YOUR OBJECTIVE:
When you return the material, keep every line exactly as it is and omit the pictures.

DATA SECTION:

--- START ---

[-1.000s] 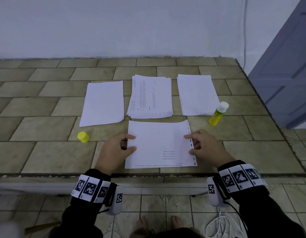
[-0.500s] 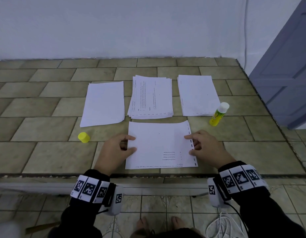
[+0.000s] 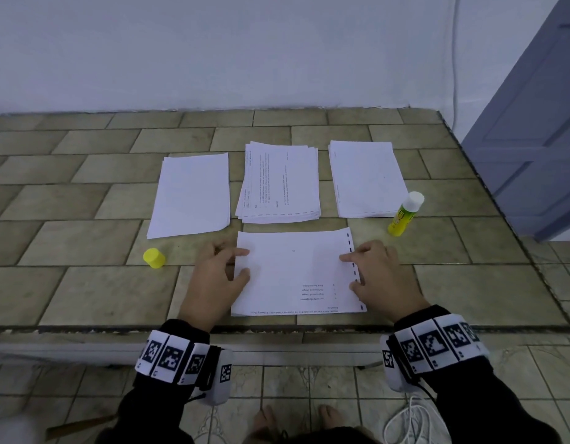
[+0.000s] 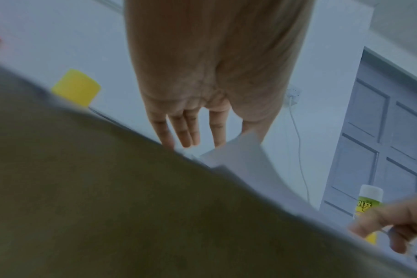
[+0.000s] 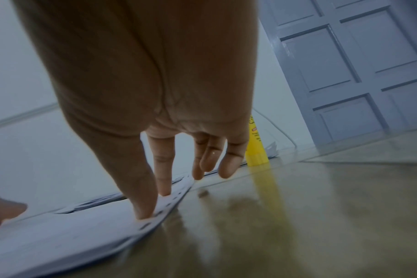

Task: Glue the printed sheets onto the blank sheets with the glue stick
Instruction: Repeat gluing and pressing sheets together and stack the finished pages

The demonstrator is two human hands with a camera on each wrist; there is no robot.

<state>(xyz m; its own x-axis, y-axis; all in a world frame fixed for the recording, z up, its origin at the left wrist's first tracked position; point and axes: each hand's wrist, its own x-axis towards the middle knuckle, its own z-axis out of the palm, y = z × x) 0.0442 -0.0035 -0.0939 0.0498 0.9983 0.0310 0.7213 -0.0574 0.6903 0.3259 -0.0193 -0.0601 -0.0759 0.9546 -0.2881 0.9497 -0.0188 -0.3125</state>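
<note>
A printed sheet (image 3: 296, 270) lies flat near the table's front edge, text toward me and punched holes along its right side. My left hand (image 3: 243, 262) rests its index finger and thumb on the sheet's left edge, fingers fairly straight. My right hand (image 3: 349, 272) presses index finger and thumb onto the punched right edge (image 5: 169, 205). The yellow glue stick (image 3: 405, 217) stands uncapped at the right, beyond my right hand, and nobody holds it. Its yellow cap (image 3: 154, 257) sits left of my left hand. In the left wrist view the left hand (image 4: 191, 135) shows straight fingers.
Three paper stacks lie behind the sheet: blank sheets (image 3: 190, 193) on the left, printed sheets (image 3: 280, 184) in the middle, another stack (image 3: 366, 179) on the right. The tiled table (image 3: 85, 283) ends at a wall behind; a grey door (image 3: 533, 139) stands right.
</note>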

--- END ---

OUTPUT FOR THIS EXERCISE:
[-1.000s] 
[-0.500s] 
[+0.000s] 
[+0.000s] 
[+0.000s] 

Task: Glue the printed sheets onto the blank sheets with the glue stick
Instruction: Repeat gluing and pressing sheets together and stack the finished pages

The demonstrator is two human hands with a camera on each wrist; there is no robot.

<state>(xyz m; its own x-axis, y-axis; all in a world frame fixed for the recording, z up, its origin at the left wrist's first tracked position; point and axes: each hand's wrist, its own x-axis towards the middle knuckle, its own z-axis out of the palm, y = z × x) 0.0442 -0.0035 -0.0939 0.0498 0.9983 0.0310 0.7213 -0.0574 0.6903 0.3259 -0.0193 -0.0601 -0.0759 0.9546 -0.2881 0.9497 -0.0188 -0.3125</state>
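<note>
A printed sheet (image 3: 296, 270) lies flat near the table's front edge, text toward me and punched holes along its right side. My left hand (image 3: 243, 262) rests its index finger and thumb on the sheet's left edge, fingers fairly straight. My right hand (image 3: 349, 272) presses index finger and thumb onto the punched right edge (image 5: 169, 205). The yellow glue stick (image 3: 405, 217) stands uncapped at the right, beyond my right hand, and nobody holds it. Its yellow cap (image 3: 154, 257) sits left of my left hand. In the left wrist view the left hand (image 4: 191, 135) shows straight fingers.
Three paper stacks lie behind the sheet: blank sheets (image 3: 190, 193) on the left, printed sheets (image 3: 280, 184) in the middle, another stack (image 3: 366, 179) on the right. The tiled table (image 3: 85, 283) ends at a wall behind; a grey door (image 3: 533, 139) stands right.
</note>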

The exercise requires no additional output.